9 pensamentos sobre “Não vale a pena (parte 2)

  1. Triste…
    Avidamente sigo (segui?) o número f. Recomendei-o a amigos que também o seguem, embora sejamos utilizadores de equipamentos digitais, portanto sem interesse específico na vertente analógica de que o MVM tanto versa.
    Várias foram as entradas no blog geradoras de conversa e debate de opiniões. Só por aí o seu trabalho não foi em vão.
    Relativamente ao tema dos direitos de autor na fotografia, no dia que o seu putativo livro seja publicado, serei um daqueles que espera poder acorrer ao seu lançamento e poder adquirir um cópia na presença do seu autor.

    Parabéns pelo que fez. Parabéns pela eloquente forma de escrever.

    PS: que o desgosto pelos seres não lhe tire o gosto pela fotografia.

  2. Lamento muito o fim do seu blog, pense bem, não o faça, afinal de contas, não tem, suponho, compromissos publicitários e, como tal, escreve a se bel prazer. Quanto ao livro, faça um crowdfunding, serei um dos que lá colocarei dinheiro. Obrigado.

  3. Espero que seja apenas um desabafo. Não tenha o compromisso de escrever regularmente, escreva quando achar que deve escrever, tal como a fotografia, fotografe só quando achar que deve fotografar.
    Eu vou continuar a passar por aqui.
    Quanto ao livro, foram deixadas sugestões interessantes, como o crowdfunding.
    Um abraço, e até já.

  4. Nenhum outro sítio me deu mais prazer de ler do que este. É pena que estejamos a assistir “mais um prego no caixão da cultura”. Aqui me refiro em especial a cultura fotográfica que, você nos últimos tempos me mostrou com tanto entusiasmo. Mas, se vais mesmo abster-se de escrever, ao menos deixa o blog com suas publicações à disposição, para que aqui possamos voltar sempre e nos fartar com suas, sempre lúcidas, precisas e incontornáveis reflexões sobre o que de melhor há na fotografia feita com engenho. Obrigado por esses anos e pelos ensinamentos MVM.

  5. Entendo perfeitamente seus motivos. Eu mesmo estou com muitas dificuldades para encontrar motivos para fotografar. Cada dia tenho a impressão mais forte de que a fotografia ficou para a história. O que se faz hoje não é mais fotografia, com raríssimas exceções. Mas, mesmo entendendo os motivos, eu acho uma grande tristeza o fim do Número f. Eu realmente gostei muito de muitos de seus textos. Se um dia conseguires publicar um livro, eu gostaria muito de comprar. Obrigado.

  6. Caro Manuel Vilar de Macedo, encontrei o seu blog depois de uma noite a tentar perceber que implicações o RGPD tem na fotografia. Em português encontrei muito pouco, e o que encontrei desiludiu-me pelo fundamentalismo que a lei parece ter no que toca à fotografia de rua. Continue a escrever!
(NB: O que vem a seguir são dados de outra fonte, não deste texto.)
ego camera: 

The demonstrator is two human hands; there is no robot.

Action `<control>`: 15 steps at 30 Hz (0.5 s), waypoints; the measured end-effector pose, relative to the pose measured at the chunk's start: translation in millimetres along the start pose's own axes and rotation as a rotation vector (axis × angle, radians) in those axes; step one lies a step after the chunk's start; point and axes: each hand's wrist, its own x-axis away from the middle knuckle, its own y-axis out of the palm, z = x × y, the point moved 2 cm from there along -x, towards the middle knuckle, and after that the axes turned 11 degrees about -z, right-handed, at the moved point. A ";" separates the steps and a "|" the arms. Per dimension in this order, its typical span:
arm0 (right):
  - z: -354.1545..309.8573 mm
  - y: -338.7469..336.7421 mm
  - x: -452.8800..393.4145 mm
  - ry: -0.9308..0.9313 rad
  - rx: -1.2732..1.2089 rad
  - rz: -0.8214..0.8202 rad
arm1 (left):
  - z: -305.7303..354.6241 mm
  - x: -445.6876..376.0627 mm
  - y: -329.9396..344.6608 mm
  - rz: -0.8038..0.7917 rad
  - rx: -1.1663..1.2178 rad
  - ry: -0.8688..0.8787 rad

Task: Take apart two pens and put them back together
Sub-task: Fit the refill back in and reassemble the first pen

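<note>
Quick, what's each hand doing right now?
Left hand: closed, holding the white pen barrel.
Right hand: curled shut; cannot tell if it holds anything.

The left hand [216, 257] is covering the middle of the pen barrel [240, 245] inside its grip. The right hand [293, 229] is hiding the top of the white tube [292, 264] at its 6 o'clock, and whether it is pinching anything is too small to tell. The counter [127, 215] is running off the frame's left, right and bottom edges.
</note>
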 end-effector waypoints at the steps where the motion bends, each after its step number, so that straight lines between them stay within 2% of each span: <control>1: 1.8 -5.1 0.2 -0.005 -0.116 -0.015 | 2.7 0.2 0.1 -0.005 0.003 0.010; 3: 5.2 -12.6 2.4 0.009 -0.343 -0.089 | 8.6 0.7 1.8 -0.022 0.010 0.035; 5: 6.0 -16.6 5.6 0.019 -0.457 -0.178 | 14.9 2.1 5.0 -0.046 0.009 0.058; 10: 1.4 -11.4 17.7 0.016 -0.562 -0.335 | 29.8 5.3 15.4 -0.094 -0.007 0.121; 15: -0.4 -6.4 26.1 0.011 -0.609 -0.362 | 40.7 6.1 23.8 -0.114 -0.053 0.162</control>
Publique o seu livro, nem que seja apenas uma versão online, como por exemplo na livraria da Apple. Abraço

  7. Não fui “seguidora” do blog, mas durante alguns anos lia com regularidade o que escrevia. Há mais de um ano que não o lia e, só agora dei conta do seu fim, fiquei muito surpreendida e não quis deixar de lho dizer . Apesar de nunca me ter dedicado à fotografia analógica, os seus textos eram valiosas fontes de sabedoria, não só sobre a fotografia , mas sobre a vida e a arte. As questões jurídicas sempre me preocuparam e preocupam e, concordo consigo, ninguém quer saber delas. Tudo serve de desculpa para fotografar sem limites. Tenho mesmo muita pena que tenha posto fim a isto. Muito obrigada pelo que partilhou e ensinou.